Sci&Tech Editor Sophie Webb considers the announcement of a collaboration between the World Health Organization and online platform TikTok
Recently, the World Health Organization (WHO) put out a press release detailing their upcoming collaboration with TikTok, which they innocuously describe as ‘a platform for short-form mobile videos’. Intended to last one year, this partnership is intended to improve the accessibility and reliability of information shared online about health – most of all, by uplifting information which is fact-checked and evidence-based.
In the release, WHO underlines its intention to adapt to a young, mostly digital audience – it understands that social media has become a key information source for one in four young adults, and that this reliance on social media is likely to be reflected in many people’s decision-making and behaviours pertaining to their health. ‘See a doctor, don’t Google your symptoms’ people might say – but Googling is certainly quicker and requires less mobilisation than making and then attending a GP appointment. In their release, the WHO also acknowledges (lightly) the risks posed by misinformation which young people may encounter in online spaces such as TikTok – as the global authority on health, it is certainly in the WHO’s interests to address potentially dangerous barriers to health information posed by the unregulated digitisation of young people’s communities. WHO Chief Scientist Dr Jeremy Farrar even talks about the need to make sure that (online) platforms are ‘socially responsible’.

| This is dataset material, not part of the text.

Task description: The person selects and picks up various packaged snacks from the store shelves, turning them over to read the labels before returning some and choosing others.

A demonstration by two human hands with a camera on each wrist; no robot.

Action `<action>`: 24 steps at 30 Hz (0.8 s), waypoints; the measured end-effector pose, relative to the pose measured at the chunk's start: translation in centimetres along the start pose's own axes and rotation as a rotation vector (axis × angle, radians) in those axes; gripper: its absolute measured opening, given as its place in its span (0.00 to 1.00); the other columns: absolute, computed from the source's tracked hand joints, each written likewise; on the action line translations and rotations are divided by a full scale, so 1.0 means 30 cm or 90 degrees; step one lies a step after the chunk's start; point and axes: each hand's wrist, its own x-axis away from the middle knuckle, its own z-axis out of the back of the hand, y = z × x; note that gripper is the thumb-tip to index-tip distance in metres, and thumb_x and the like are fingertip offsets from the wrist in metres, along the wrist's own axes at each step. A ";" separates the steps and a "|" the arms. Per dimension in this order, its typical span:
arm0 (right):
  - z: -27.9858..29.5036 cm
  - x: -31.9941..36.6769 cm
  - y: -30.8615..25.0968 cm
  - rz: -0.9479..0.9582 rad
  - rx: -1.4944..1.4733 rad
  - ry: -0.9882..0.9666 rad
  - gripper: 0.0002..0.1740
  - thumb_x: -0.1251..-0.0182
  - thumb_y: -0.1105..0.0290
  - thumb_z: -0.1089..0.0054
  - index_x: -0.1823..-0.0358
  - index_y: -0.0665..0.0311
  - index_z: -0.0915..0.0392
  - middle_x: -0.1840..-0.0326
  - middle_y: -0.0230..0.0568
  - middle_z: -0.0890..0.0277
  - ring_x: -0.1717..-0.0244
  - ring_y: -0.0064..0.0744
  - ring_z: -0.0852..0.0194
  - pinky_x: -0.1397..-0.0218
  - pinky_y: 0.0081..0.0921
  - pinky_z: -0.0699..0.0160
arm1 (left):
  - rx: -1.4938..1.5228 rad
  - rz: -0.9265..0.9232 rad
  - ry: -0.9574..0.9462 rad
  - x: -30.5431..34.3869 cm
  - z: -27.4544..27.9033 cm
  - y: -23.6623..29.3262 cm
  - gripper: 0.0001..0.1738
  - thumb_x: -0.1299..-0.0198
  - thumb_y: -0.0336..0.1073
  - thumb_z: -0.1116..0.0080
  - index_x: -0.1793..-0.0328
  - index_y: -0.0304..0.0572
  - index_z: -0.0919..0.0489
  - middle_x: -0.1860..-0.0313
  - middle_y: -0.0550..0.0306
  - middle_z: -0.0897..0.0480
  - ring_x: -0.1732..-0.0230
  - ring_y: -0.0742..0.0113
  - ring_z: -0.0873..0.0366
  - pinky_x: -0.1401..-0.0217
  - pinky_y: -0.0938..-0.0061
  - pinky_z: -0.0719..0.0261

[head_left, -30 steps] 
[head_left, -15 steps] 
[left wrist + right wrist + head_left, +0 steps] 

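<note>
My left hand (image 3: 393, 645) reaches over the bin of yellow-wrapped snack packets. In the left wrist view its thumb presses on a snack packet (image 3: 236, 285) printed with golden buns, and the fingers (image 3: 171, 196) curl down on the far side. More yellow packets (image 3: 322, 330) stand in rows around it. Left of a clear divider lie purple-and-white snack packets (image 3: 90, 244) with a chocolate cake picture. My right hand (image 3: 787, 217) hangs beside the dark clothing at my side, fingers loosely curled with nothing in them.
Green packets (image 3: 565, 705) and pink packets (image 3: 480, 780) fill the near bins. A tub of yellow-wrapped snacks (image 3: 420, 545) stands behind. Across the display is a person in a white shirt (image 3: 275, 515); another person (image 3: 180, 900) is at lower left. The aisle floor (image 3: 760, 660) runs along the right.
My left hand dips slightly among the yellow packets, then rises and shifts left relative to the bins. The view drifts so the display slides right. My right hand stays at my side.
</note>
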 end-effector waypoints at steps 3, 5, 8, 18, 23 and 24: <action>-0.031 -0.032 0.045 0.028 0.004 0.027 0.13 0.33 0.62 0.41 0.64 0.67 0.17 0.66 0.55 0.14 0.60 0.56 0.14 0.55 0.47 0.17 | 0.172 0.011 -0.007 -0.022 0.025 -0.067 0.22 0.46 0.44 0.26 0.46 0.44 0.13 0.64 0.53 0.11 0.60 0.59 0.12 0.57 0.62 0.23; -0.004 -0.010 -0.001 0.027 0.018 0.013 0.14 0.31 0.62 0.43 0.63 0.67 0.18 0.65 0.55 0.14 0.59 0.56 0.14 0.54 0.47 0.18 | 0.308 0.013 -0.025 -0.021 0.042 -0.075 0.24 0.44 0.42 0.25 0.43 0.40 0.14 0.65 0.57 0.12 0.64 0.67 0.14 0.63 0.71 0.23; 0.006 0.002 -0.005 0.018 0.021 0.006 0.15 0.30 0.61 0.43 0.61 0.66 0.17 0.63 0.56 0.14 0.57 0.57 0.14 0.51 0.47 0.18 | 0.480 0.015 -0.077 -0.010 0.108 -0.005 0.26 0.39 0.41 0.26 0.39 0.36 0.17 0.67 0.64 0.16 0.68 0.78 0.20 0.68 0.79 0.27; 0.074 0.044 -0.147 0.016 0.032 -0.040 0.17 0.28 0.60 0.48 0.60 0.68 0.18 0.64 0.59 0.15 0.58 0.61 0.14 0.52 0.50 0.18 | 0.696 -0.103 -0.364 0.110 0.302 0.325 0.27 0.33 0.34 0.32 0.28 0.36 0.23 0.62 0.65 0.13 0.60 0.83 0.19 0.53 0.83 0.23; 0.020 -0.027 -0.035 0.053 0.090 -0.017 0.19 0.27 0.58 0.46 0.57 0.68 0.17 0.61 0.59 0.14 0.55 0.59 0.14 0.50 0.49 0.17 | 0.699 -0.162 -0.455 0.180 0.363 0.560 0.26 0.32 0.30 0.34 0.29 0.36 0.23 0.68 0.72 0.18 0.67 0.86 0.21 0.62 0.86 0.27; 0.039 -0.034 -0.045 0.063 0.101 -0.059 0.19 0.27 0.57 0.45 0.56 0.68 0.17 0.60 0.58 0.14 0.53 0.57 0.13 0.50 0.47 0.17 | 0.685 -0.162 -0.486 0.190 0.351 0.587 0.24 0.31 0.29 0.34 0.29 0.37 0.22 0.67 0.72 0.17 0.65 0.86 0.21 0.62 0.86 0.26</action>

Social media is often heralded as having played a hand in recent shortfalls of health literacy, with online discussion of vaccines considered particularly inflammatory. A 2023 survey of American adults found that they were less likely to trust vaccines than they had been two years earlier. Researchers propose that social media may well feed on a wide-scale vulnerability towards misinformation caused by increased political polarisation and distrust in science, as well as an exacerbation of health inequalities. As a result, social media users fall into ‘information silos’: online spaces which we curate to concur with our own values and beliefs, with no room for contradictory perspectives. Among older adults, Facebook has been compared to a ‘battleground’ of misinformation about COVID-19 vaccines; with TikTok now the social media channel of choice among young people, researchers in health literacy have a new target. A study from the University of Chicago performed a systematic analysis of health-based TikTok videos, to try and scope the full extent of the problem: nearly half of videos were found to contain ‘non-factual information’; of these videos, most were produced by influencers whose backgrounds were not in health sciences.
It would seem that WHO’s approach to addressing this problem is to challenge it head-on, by collaborating with TikTok directly. Possibly inspired by the impressive reach of influencers, WHO have assembled a team of their own: in 2020 they launched their Fides network of over 800 ‘health content creators’, which TikTok now intend to work alongside. WHO’s Director of Digital Health and Innovation, Dr Alain Labrique, says as much: ‘Creators who understand their audience’s needs have a unique opportunity to bridge the gap between science and real life’. WHO’s plan to combat poor health literacy is evidently not to fight back against the inevitable age of the influencer, but rather to model it in their own image – the success of ‘WHOfluencers’ will need to be measured by research studies in the coming years, but so far it demonstrates pragmatism. Improving health literacy is among the WHO’s primary interests, and as such, it may require a novel strategy to address the alarming downwards trend in young people’s health literacy, to avoid long-term consequences.